I urge everyone to read the post in its entirety. What I love about it is that it shows that political engagement is not about a singular decision or moment, it is not about investing oneself fully in the promises or rhethoric of a candidate (or a grassroots movement for that matter). To me, politics have always been about the constant process of questioning and requestioning both the external and internal messages. It has always been about reconciling hope, fear, anger, cynicism, and accountability to my history, my family, my loved ones, my community, and the social work that I do.

MED on Obama, Rev. Jeremiah Write

I’ve been interested in Michael Eric Dyson since seeing him speak at IU over the winter.  An NPR news blog wrote this about a recent interview where MED linked Obama and his pastor with the different phases of Martin Luther King Jr.’s life:

Obama is the pre-1965 King.

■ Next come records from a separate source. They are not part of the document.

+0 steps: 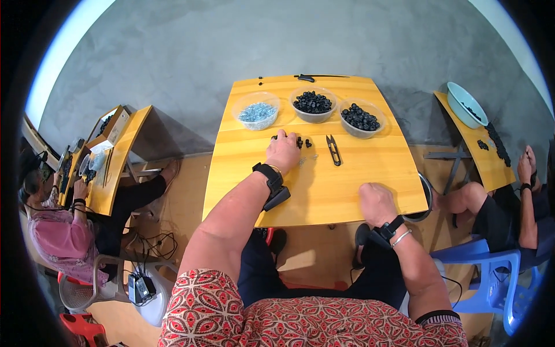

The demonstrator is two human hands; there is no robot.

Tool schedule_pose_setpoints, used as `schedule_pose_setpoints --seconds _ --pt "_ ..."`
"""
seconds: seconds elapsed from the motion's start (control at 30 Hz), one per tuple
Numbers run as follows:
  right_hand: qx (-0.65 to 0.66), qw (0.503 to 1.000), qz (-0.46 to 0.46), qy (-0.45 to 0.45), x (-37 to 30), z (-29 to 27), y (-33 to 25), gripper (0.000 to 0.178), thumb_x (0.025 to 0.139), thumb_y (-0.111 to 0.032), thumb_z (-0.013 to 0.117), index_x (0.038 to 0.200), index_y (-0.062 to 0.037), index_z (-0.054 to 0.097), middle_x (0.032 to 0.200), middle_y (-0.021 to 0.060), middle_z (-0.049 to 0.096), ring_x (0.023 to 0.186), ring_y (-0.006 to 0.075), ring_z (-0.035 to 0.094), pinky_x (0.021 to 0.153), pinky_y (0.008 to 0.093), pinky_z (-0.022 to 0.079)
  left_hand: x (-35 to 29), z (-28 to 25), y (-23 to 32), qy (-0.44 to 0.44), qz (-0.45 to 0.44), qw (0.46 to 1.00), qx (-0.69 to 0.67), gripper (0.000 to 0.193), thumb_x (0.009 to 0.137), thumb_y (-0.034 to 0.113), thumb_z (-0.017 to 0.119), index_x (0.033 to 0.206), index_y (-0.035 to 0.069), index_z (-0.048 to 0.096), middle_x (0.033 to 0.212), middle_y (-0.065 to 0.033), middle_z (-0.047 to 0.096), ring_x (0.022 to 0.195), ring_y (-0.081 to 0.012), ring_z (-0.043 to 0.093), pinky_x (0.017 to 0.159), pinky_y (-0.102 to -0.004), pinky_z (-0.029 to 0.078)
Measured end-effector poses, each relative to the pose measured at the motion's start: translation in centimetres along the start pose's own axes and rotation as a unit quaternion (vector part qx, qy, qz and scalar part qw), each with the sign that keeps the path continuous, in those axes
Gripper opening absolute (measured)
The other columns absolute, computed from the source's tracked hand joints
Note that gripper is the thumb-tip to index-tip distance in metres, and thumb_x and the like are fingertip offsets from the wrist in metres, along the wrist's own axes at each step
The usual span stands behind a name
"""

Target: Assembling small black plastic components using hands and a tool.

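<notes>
My left hand [283,151] reaches across the yellow wooden table [254,196], fingers bent down and drawn together among small black parts [308,143]. Its fingertips touch some of them; whatever is between the fingers is hidden. A few tiny clear pieces [312,157] lie beside that hand. Near the front right edge, my right hand [377,203] rests as a fist on the tabletop, its inside out of sight. Black thread snips [333,150] lie between the hands, tips pointing away from me. Beyond stand a bowl of light-blue clear pieces [258,112] and two bowls of black parts [313,103] [360,119].
A thin black tool [306,77] lies along the far table edge, near two small black bits [260,81]. At left, a person [60,231] works at another table; at right, a second person [523,214] sits by a table with a pale green basin [466,106]. A grey wall rises behind.
</notes>
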State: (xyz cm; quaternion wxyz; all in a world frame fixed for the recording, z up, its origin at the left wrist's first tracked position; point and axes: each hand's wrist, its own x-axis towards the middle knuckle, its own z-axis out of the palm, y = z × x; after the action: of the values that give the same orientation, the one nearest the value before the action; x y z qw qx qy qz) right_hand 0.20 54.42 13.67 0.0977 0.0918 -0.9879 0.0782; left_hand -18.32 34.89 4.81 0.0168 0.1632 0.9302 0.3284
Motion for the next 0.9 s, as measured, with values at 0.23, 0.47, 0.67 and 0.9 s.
schedule_pose_setpoints --seconds 0.23,0.47,0.67,0.9 --pt "0.001 1.0 0.006 0.0 -0.9 -0.9 0.6 0.009 0.068 -0.003 0.047 0.077 -0.0043 0.048 0.069 0.0139 0.054 0.07 0.0324 0.053 0.061 0.0407 0.042 -0.1 -0.6 1.6 -0.037 0.019 0.999 -0.025 0.032 0.075 0.021 0.054 0.105 0.011 0.057 0.111 -0.0157 0.047 0.096 -0.0349 0.052 0.083 -0.0412 0.043" --pt "-0.026 1.0 0.013 -0.003 -1.0 -1.1 1.4 0.01 0.068 -0.002 0.047 0.078 -0.0048 0.048 0.069 0.0133 0.054 0.07 0.0318 0.053 0.061 0.0407 0.042 0.7 -1.1 0.6 -0.055 0.048 0.993 -0.091 0.038 0.076 0.01 0.049 0.114 0.012 0.052 0.114 -0.0148 0.047 0.099 -0.0329 0.051 0.085 -0.04 0.043" --pt "-0.018 1.0 0.026 0.002 -1.0 -1.6 1.6 0.01 0.068 -0.002 0.047 0.078 -0.0052 0.048 0.07 0.013 0.055 0.07 0.0319 0.054 0.061 0.0408 0.042 1.0 -2.9 -0.2 -0.043 0.108 0.978 -0.173 0.046 0.078 -0.001 0.041 0.123 0.009 0.044 0.12 -0.0195 0.047 0.103 -0.0323 0.051 0.084 -0.0346 0.044" --pt "-0.023 0.999 0.023 0.008 -1.7 -1.9 2.5 0.01 0.068 -0.002 0.046 0.078 -0.0056 0.048 0.068 0.0128 0.054 0.069 0.032 0.054 0.061 0.0414 0.042 -3.2 -4.0 -3.5 -0.041 0.032 0.983 -0.174 0.087 0.072 0.035 0.065 0.129 -0.009 0.018 0.129 -0.0257 0.031 0.124 -0.0354 0.028 0.101 -0.038 0.026"
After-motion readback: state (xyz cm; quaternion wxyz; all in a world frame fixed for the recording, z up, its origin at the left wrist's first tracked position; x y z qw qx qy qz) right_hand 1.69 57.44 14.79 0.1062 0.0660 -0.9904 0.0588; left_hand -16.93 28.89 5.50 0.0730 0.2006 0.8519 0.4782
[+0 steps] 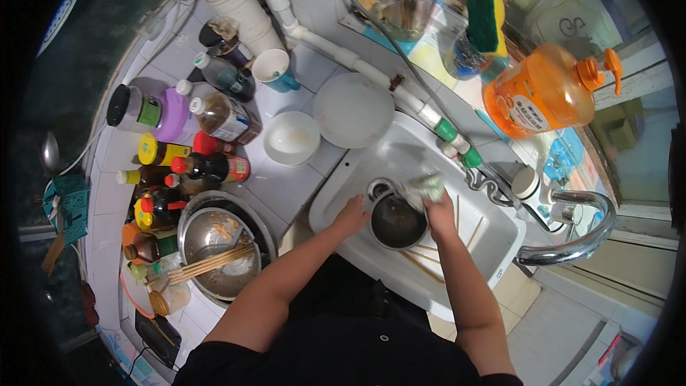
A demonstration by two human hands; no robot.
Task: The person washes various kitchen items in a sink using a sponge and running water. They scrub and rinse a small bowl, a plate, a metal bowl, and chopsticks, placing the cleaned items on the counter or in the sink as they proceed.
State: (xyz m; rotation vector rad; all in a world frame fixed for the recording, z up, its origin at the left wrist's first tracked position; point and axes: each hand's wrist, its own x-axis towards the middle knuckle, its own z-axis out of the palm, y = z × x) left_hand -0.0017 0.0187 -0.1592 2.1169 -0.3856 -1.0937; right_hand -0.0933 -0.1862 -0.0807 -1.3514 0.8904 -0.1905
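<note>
A dark round metal bowl (398, 223) is tilted up over the white sink (493, 261), its inside showing. My left hand (350, 216) is closed at the bowl's left edge, gripping it. At the bowl's right edge, my right hand (441, 216) is closed on a pale, crumpled dishcloth (421, 191), which lies against the upper rim. Several chopsticks (423, 266) rest in the sink, partly hidden behind the bowl and my right forearm. The drain (379, 187) shows just above the bowl.
The chrome faucet (572, 246) curves over the sink's right side. An orange soap bottle (532, 93) and a sponge (486, 25) stand behind. Left are a white bowl (291, 138), a translucent round lid (354, 110), several sauce bottles (218, 166) and a metal basin (270, 243) with chopsticks.
</note>
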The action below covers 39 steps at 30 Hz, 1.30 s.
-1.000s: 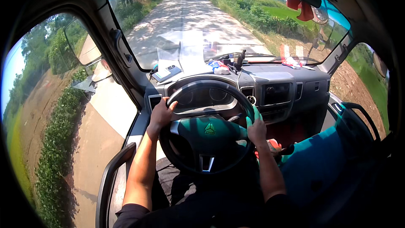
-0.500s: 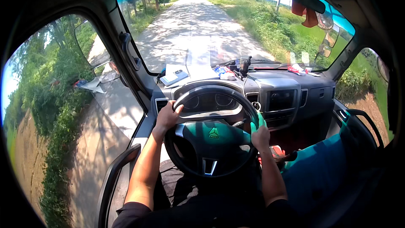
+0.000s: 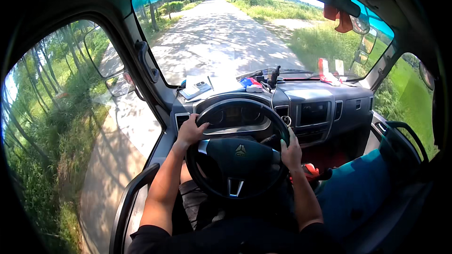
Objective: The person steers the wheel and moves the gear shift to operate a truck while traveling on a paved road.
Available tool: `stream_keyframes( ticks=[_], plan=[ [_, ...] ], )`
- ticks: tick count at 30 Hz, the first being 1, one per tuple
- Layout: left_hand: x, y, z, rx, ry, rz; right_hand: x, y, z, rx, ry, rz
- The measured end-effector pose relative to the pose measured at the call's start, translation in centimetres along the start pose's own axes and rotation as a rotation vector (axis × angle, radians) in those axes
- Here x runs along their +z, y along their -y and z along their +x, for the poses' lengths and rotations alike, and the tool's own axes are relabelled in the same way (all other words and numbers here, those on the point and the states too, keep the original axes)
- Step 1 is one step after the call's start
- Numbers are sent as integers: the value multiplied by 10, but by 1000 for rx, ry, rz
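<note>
Centrally, the black steering wheel [image 3: 238, 153] is sitting before the instrument cluster [image 3: 234, 116]. The left hand [image 3: 190, 131] is gripping its rim at about ten o'clock, fingers curled over the top; the right hand [image 3: 292, 151] is clasping the rim at about three o'clock. Papers and a small device [image 3: 203, 87] are lying on the dashboard [image 3: 325, 95] at twelve o'clock. Beyond the windscreen, a tree-lined road [image 3: 221, 37] is stretching ahead.

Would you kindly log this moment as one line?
left hand: grips steering wheel | right hand: grips wheel | road: ahead
</note>
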<state>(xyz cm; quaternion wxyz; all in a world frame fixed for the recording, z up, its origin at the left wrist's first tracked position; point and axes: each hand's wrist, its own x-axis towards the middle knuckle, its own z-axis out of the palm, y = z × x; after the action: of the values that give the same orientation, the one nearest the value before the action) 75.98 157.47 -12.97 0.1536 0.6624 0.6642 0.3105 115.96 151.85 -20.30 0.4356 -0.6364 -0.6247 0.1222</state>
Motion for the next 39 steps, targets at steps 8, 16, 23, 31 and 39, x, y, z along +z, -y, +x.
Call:
stream_keyframes(
  ticks=[8, 16, 23, 31, 39],
  plan=[
    [17, 3, 4, 28, -38, 79, 11, -18, -4, 28, 2, 20],
    [28, -1, 14, 139, -59, 193, 17, -34, -17, -6, -62, 168],
    [24, -9, 13, 124, -33, 247, 20, -40, -26, -51, -114, 151],
    [19, -2, 7, 106, -29, 148, 7, -22, -25, 42, -36, 195],
    [22, 0, 8, 72, -29, 167, 20, -46, -14, -99, -77, 45]
  ],
)
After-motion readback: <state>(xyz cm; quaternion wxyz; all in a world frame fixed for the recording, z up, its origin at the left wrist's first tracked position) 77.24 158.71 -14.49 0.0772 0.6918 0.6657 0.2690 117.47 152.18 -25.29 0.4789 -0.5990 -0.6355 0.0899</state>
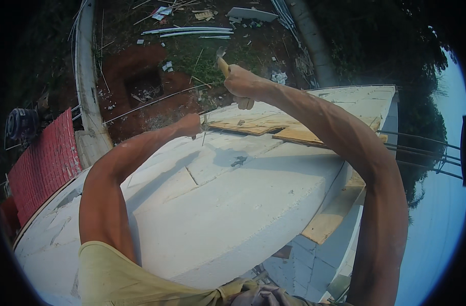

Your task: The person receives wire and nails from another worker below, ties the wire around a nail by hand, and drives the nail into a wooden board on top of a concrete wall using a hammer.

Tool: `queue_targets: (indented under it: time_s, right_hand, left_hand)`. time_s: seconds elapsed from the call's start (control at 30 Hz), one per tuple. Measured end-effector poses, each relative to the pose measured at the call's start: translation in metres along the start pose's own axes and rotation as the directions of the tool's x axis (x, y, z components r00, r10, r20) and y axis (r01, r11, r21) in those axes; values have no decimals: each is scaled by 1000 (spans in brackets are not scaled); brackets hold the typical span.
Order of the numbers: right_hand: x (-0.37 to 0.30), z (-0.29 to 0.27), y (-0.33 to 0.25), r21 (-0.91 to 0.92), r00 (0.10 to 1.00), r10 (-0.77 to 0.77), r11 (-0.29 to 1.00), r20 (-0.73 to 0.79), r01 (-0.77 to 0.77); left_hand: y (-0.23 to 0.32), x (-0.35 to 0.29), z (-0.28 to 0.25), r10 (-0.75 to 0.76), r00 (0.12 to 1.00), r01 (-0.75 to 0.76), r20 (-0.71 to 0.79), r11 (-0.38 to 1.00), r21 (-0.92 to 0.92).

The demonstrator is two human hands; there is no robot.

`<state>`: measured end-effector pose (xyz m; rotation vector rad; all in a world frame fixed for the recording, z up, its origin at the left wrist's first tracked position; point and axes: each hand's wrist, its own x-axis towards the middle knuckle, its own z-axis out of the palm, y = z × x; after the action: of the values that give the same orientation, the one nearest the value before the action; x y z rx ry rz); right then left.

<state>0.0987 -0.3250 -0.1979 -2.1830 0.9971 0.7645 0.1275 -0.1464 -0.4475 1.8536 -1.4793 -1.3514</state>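
My right hand (pixel 239 84) is raised above the white slab, its fingers wrapped round the yellow handle of a hammer (pixel 223 66). The hammer's metal head points up and away, partly hard to make out against the ground behind. Lower and to the left, my left hand (pixel 191 125) is closed near the far edge of the white slab surface (pixel 212 214). A thin upright piece, like a nail or wire (pixel 204 137), shows beside its fingertips; whether the fingers hold it cannot be seen. Plywood boards (pixel 253 125) lie along the slab's far side, just right of my left hand.
A loose wooden board (pixel 335 214) juts out below the slab's right edge, over a drop. Far below lie dug red soil, white pipes (pixel 192 31) and scattered scraps. A red corrugated sheet (pixel 44 168) stands at left. Cables (pixel 426 148) run past at right.
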Motion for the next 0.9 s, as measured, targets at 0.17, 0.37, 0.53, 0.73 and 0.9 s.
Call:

The one the holiday is named for, said Dyson. The King who spoke of brotherhood and non-violence. The one who doesn’t scare white people, who they could incorporate into their world view.

Wright is the post-’65 King. The one Americans know little about. The King who spoke out against the war in Vietnam. The King who said that most whites in America were racists. The King who spoke out against social and economic injustice in America. People remember that King was murdered in Memphis, Dyson says. But they often forget why he was there – not to promote equality, but to help lead a strike of garbage workers in the city.

Dyson said that people forget that when King gave his “seminal” anti-Vietnam speech on April 4, 1967 at New York’s Riverside Church, he was condemned by many white – and even black – pundits and church leaders for “going too far.”